_Requirement_
Nothing but the lines from the start of the records through the line that contains "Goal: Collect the" is to be copied, and each is to be copied exactly.

_The records_
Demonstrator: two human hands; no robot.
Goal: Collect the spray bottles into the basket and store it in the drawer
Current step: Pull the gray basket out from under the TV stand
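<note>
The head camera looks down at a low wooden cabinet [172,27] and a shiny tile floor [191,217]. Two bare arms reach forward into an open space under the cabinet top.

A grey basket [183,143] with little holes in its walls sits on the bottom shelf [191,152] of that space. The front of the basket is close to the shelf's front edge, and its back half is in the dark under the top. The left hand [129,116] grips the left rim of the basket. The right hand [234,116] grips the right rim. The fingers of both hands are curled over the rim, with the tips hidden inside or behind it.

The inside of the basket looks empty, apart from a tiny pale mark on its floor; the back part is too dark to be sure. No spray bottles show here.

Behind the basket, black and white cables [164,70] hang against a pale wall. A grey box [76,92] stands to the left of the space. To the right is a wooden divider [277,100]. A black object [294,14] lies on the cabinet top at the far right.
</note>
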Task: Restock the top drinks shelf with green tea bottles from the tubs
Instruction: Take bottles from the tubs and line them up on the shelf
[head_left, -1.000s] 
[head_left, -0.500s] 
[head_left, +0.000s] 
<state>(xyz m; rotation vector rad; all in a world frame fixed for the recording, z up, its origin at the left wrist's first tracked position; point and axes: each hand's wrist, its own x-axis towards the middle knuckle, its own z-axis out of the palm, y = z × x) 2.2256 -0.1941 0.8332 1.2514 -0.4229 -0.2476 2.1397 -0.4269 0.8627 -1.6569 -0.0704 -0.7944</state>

_Solution for this task_
Demonstrator: two human hands; no robot.
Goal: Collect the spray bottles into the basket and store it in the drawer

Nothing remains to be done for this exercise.